Contemporary art curator. Student. Book addict. Art lover. Geek. Dreamer. Curious about everything. Check out my website http://thecuriouscurator.com/
“I’m taking something big - an enormous set of what people are doing and thinking and saying, terabytes of data - and filtering from it many small things: what your network of friend says about the stability of your marriage, how Asians (and whites and blacks and Latinos) are least likely to describe themselves, where and why gay people stay in the closet, how writing has changed in the last ten years, and how anger hasn’t. The idea is to move our understanding of ourselves away from narratives and toward numbers, or, rather, thinking in such a way that numbers are the narrative.”
Dataclysm takes the recent phenomenon of metadata and mass surveillance and attempts to present a different side of it: it can be used to control people, but it can also open up unprecedented opportunities for research, history and understanding human nature.
The author, Christian Rudder, is a mathematics major and one of the co-founders of online dating site OkCupid. He decided to take the massive amounts of data they’ve amassed over the years at his website and try to make some sense out of it. In his quest to understand humanity (or at least the part of it that’s online, and mainly in the US) he also enlists the data collected and made available by other companies, including Google and Twitter.

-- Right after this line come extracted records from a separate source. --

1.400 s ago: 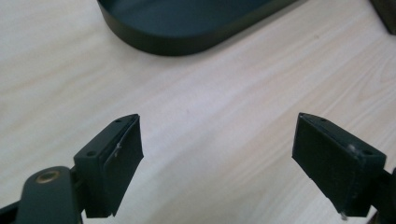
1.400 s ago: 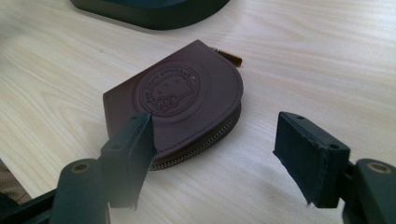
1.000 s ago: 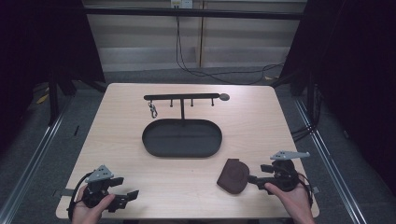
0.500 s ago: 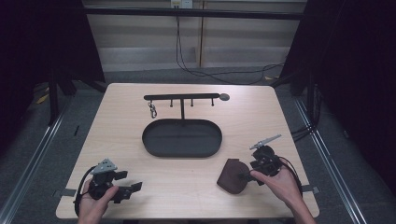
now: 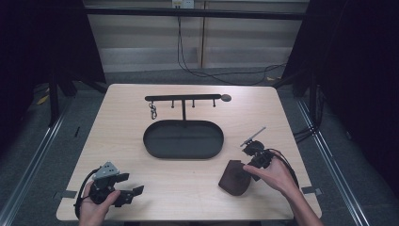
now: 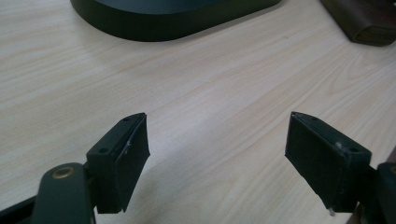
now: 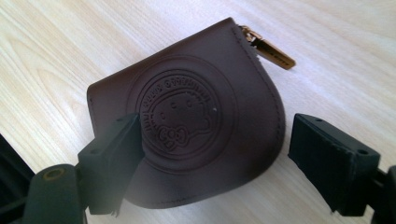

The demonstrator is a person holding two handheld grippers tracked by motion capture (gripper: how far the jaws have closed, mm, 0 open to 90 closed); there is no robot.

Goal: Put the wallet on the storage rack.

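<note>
A brown leather pouch [image 5: 235, 178] with an embossed round emblem lies flat on the table at the front right. In the right gripper view the pouch [image 7: 196, 112] has a gold zip pull at its upper right. My right gripper [image 7: 215, 163] hangs open just over the pouch, one jaw above its left part, the other off its right edge. At the front left my left gripper [image 5: 129, 194] rests low over bare wood, and its jaws stand wide open [image 6: 217, 158] with nothing between them.
A black oval tray [image 5: 183, 138] sits mid-table, its rim [image 6: 154, 28] ahead of the left gripper. Behind it stands a black T-shaped hook rack [image 5: 183, 99] with a small metal chain [image 5: 153, 111] hanging at its left end. The table's front edge is close.
My right gripper has moved left and forward from beside the pouch to above it, tilting down. The left gripper has shifted slightly right along the front edge.
</note>
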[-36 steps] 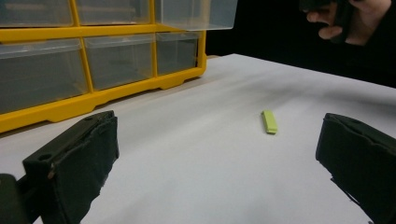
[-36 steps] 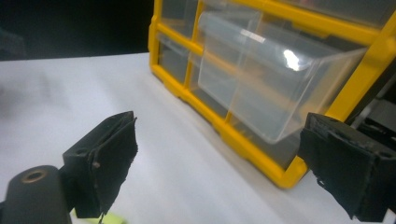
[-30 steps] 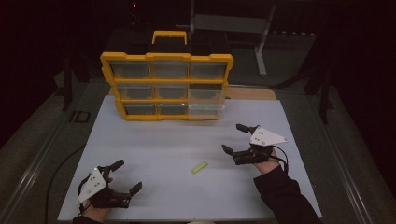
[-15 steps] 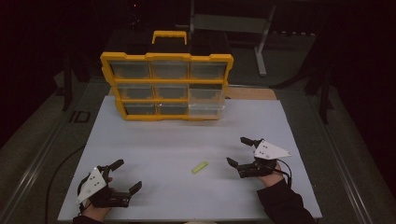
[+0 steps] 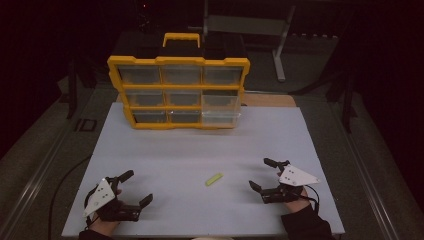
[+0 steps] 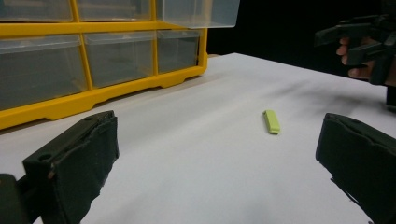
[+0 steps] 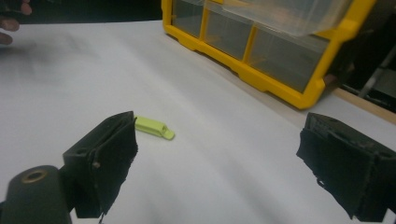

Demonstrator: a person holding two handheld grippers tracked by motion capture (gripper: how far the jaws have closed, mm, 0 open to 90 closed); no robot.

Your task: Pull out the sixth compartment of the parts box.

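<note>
Now, your right gripper (image 5: 266, 175) is wide open, near the green piece (image 5: 214, 179) lying flat on the white board (image 5: 200, 150). Bring it low, one jaw on each long side, then close gently. Your left gripper (image 5: 134, 187) also rests open.

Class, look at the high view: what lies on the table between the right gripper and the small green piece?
Nothing: in the high view, only bare white table lies between the right gripper and the green piece.
</note>
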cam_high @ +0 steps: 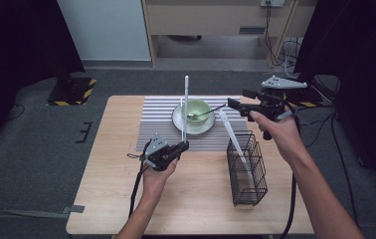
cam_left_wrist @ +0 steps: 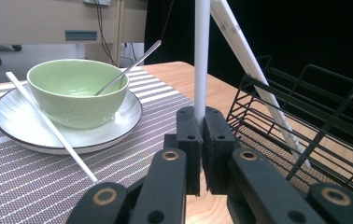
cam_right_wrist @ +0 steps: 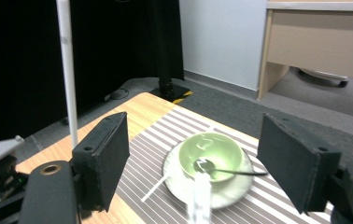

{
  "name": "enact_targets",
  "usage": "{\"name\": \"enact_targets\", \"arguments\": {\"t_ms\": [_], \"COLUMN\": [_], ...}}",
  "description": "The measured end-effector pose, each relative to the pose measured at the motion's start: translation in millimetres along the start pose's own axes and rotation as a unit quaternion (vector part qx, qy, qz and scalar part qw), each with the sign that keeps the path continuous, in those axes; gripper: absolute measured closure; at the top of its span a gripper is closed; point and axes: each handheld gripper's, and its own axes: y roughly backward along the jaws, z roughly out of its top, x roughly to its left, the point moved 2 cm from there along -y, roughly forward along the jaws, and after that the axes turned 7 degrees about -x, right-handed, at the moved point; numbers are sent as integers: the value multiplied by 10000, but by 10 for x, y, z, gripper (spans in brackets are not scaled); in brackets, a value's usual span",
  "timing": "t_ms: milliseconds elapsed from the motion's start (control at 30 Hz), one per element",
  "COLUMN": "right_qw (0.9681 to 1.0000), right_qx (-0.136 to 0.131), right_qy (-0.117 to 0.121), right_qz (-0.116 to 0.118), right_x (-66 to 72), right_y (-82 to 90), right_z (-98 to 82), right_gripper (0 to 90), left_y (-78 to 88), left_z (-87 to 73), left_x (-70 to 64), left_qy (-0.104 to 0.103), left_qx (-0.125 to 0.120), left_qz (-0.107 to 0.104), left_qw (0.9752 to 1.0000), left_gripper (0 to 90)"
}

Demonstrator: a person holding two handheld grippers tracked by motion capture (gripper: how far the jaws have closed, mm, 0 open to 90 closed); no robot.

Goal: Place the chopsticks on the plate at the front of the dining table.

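My left gripper (cam_high: 183,146) (cam_left_wrist: 201,127) is shut on the lower end of a white chopstick (cam_high: 186,104) (cam_left_wrist: 201,51), which stands upright in front of the bowl. A second white chopstick (cam_high: 235,142) (cam_left_wrist: 254,65) leans in the black wire basket (cam_high: 248,172) (cam_left_wrist: 314,121); its blurred top (cam_right_wrist: 199,198) lies just below my right gripper. A third chopstick (cam_left_wrist: 48,123) (cam_right_wrist: 156,186) rests against the white plate (cam_high: 178,119) (cam_left_wrist: 11,121). My right gripper (cam_high: 236,99) (cam_right_wrist: 193,144) hovers above the basket's far side, open, with nothing between its pads.
A green bowl (cam_high: 197,109) (cam_left_wrist: 76,88) (cam_right_wrist: 212,151) with a metal spoon (cam_left_wrist: 128,67) (cam_right_wrist: 226,170) sits on the plate, on a striped placemat (cam_high: 156,124). Bare wood lies in front of the mat and left of the basket. Cables trail off the table's right side.
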Motion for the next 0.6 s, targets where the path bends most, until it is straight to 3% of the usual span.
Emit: {"name": "enact_targets", "arguments": {"t_ms": [300, 367, 467, 600], "right_qw": [9992, 9986, 9981, 9959], "right_qx": [16, 0, -6, 35], "right_qy": [27, -33, -66, -163], "right_qz": [-390, -528, -608, -885], "right_x": [-278, -378, -447, -641], "right_y": [290, 386, 448, 561], "right_z": [-237, -333, -400, -564], "right_gripper": [229, 218, 211, 205], "left_y": [-3, -13, -17, -37], "left_z": [52, 69, 75, 80], "left_x": [35, 62, 92, 132], "left_qy": [-83, -177, -173, -140], "left_qx": [85, 167, 199, 245], "left_qz": [214, 320, 384, 508], "left_qw": [9997, 9992, 9989, 9983], "left_gripper": [864, 863, 863, 864]}}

His style of writing is conversational and unflinchingly honest (the chapter at the end, where he writes about the fallacies and shortcomings of data and research, should be included in every non-fiction book out there). He tackles topics that are usually deemed too sensitive for people to talk about, including hidden attitudes towards race, gender and sexual preferences. He also seems to have a balanced view of the possibilites of metadata - the good, the bad and the ugly - for someone who makes his living off it. He does try to paint an overall positive picture, but doesn’t gloss over the negative consequences (for example, at one point, he says that big data is very good, specially for companies and institutions, not so much for the common person), which keeps the book from turning into a preachy “big data is great!” manifesto.
(As far as I’m concerned, I disagree with his view that the positives outweigh the negatives.)

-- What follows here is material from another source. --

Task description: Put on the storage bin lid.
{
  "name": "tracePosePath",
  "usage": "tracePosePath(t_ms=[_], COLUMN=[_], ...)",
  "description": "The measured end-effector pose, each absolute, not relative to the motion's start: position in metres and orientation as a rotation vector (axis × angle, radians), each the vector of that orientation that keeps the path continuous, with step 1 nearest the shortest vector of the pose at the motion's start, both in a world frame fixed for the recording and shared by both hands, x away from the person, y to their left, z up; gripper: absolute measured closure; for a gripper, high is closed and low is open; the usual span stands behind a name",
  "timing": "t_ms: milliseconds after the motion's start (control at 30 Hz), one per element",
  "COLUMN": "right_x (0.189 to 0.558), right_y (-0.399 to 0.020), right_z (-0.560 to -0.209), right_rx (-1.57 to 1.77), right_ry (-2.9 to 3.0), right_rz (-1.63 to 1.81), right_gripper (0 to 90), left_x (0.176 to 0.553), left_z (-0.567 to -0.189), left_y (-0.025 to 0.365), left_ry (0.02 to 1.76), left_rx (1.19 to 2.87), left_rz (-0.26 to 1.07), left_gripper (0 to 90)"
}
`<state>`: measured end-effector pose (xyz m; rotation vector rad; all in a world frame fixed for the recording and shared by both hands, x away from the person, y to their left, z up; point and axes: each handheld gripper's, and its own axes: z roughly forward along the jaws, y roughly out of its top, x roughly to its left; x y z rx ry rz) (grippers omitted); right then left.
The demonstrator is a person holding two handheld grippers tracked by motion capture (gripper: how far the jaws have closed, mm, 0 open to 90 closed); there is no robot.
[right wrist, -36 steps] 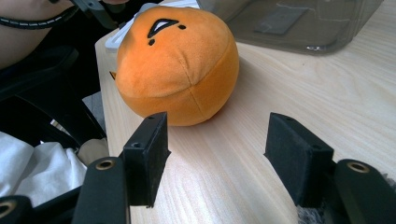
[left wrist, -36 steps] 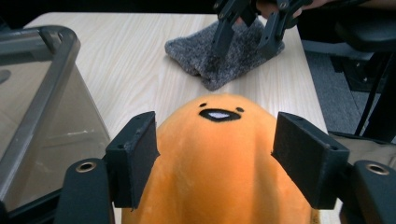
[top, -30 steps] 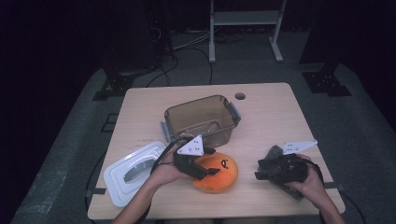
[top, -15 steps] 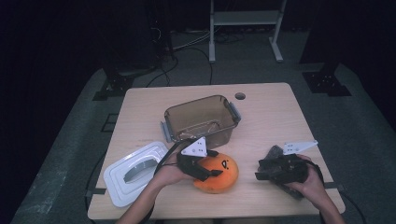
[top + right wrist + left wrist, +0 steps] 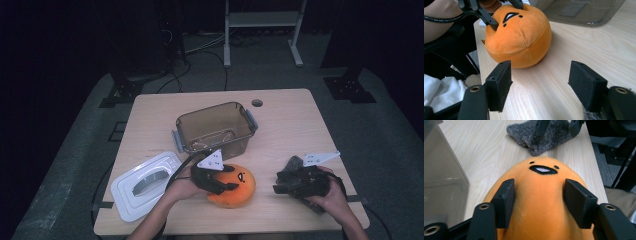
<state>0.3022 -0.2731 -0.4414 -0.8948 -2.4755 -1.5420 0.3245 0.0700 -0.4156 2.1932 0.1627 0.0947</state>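
Note:
An orange plush toy (image 5: pixel 239 187) with a stitched face lies near the table's front edge. My left gripper (image 5: pixel 221 183) reaches over it from the left. In the left gripper view the jaws have just been closing, and both pads (image 5: pixel 505 200) press into the sides of the plush toy (image 5: pixel 544 170). My right gripper (image 5: pixel 280 187) rests at the front right over a grey fuzzy cloth (image 5: pixel 294 163). Its jaws stand open (image 5: pixel 541 75) with bare wood between them, pointing at the plush toy (image 5: pixel 516 37). The grey cloth (image 5: pixel 541 137) lies beyond the toy.
A brown see-through bin (image 5: pixel 182 122) stands mid-table behind the toy, its wall close on the left in the left gripper view (image 5: pixel 444 177). A white lid (image 5: pixel 145 185) lies at the front left. The table (image 5: pixel 290 130) has a cable hole (image 5: pixel 257 103) at the back.
My left gripper has slid a little further over the plush toy, and its jaws have closed onto the toy's sides. The right hand has stayed where it was.

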Motion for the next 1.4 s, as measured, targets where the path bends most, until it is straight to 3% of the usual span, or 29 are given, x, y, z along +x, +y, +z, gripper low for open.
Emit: tracePosePath(t_ms=[400,1400], right_x=[0.301,0.302], right_y=[-0.274,-0.279], right_z=[-0.442,-0.442], right_rx=[-0.894,-0.915], right_ry=[-2.476,-2.454], right_rz=[-1.544,-1.57], right_gripper=[33.4,33.4], left_x=[0.322,0.323], left_z=[-0.417,-0.406], left_y=[0.07,0.074], left_ry=[0.147,0.148], left_rx=[2.222,2.142], left_rz=[0.13,0.096], left_gripper=[60.8,69.2])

The themes are a little all over the place, as if he wasn’t quite sure what he wanted the book to be about and just picked the findings that would be more popular, with a strong emphasis on romance (which is not surprising, given the author’s line of work). But it never seems over-stretched, as is often the case with non-fiction books.
Recommended if you’re at all interested in big data, surveillance, psychology and pop science.
Note: I got this book for review purposes through NetGalley.